5.3       De conclusie van het voorgaande is dat de klacht in zijn geheel ongegrond is.

6. De beslissing

Het Regionaal Tuchtcollege voor de Gezondheidszorg te ’s-Gravenhage beslist als volgt:

wijst de klacht af.

Deze beslissing is gegeven door: mr. J.S.W. Holtrop, voorzitter; mr. E.B. Schaafsma-van Campen, lid-jurist; prof. dr. J.W. van Kleef, P.C.L.A. Lambregts en A.J.M.F. Janssen, leden-artsen, bijgestaan door mr. S.R.M.I. Roos-Bollen, secretaris, en uitgesproken ter openbare terechtzitting van 16 oktober 2012.

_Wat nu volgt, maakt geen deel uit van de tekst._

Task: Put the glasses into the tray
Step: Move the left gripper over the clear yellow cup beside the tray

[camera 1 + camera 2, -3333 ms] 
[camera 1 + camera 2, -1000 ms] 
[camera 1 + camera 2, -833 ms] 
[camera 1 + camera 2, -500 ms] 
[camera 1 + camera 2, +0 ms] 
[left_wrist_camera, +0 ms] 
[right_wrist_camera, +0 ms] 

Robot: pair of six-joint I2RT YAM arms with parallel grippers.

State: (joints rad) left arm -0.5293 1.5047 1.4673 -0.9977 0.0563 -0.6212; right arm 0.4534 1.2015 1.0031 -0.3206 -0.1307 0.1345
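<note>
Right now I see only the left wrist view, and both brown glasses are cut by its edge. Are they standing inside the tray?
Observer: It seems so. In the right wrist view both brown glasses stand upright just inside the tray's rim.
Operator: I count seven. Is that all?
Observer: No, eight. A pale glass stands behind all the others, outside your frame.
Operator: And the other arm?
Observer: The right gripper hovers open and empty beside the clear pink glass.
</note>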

voorzitter                                                                                          secretaris

Tegen deze beslissing kan binnen zes weken na de dag van verzending van het afschrift ervan schriftelijk hoger beroep worden ingesteld bij het Centrale Tuchtcollege voor de Gezond­heidszorg door:

a.         klaagster, voor zover de klacht is afgewezen, of voor zover zij niet-ontvankelijk is verklaard;

b.         degene over wie is geklaagd;

c.         de hoofdinspecteur of de regionale inspecteur van de volksgezondheid, wie de aangelegenheid uit hoofde van de hun toevertrouwde belangen aangaat.

Het tot het Centrale Tuchtcollege voor de Gezondheidszorg gerichte beroep­schrift wordt ingezon­den bij de secretaris van het Regionaal Tuchtcolle­ge voor de Gezondheidszorg te

's-Gravenhage, door wie het binnen de beroepstermijn moet zijn ontvangen.